Impact of birth order is one that was discussed and is seen in various ways throughout my siblings and I. They say that first born children have characteristics of ambition, and Type A personalities. They are often perfectionists and responsible. This is partially true for my sister who was first born but differs in many ways too. She was responsible and had a type A personality but one thing Conley spoke about was that these individuals are at times socially awkward. My older sister is definitely not that. She is very outgoing and a huge people person. This would show that there must be other factors than birth order that have to do with characteristics she possesses. I am the middle and although I do posses characteristics such as people pleasing, mediator, neglect, I became the oldest at 12 once my sister moved out.

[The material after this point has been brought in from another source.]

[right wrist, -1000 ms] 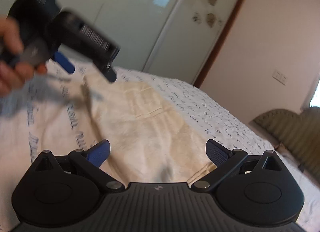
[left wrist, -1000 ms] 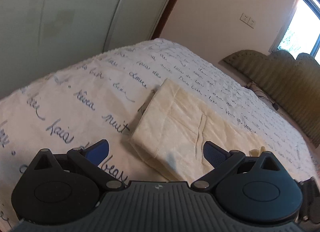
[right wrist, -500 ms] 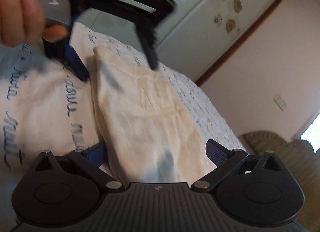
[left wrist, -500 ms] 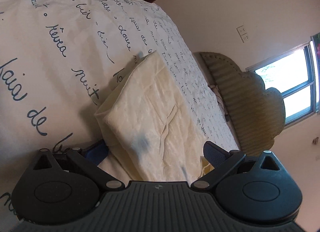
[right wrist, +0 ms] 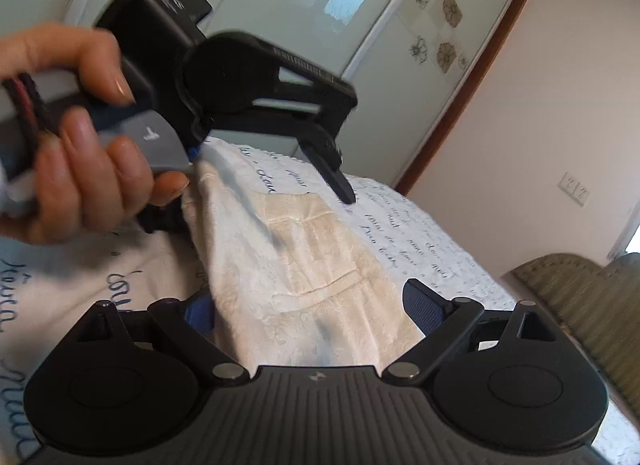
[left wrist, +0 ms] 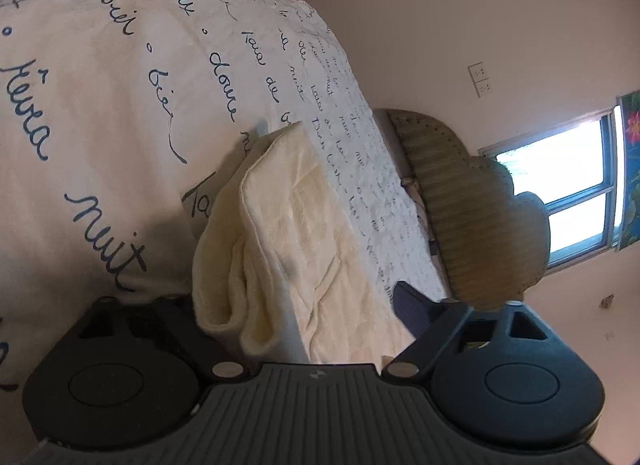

This definitely shows a relation in number of years between siblings and characteristics among birth order. With becoming the oldest I possessed more first born characteristics than my oldest sister. I am definitely more ambitious in the idea that although she went to college she hasn’t finished and I’m further off in my education than she was. She tends to bounce around from job to job while I know exactly what it is I want to do and don’t want too much change. My brother being the last born and youngest does posses most traits of that birth order. He is creative, funny, rebellious, and lazy. Although these characteristics seem mostly true for my family, there were many circumstances that defy our differences rather than birth order alone. As Conley mentioned birth order is “overrated.”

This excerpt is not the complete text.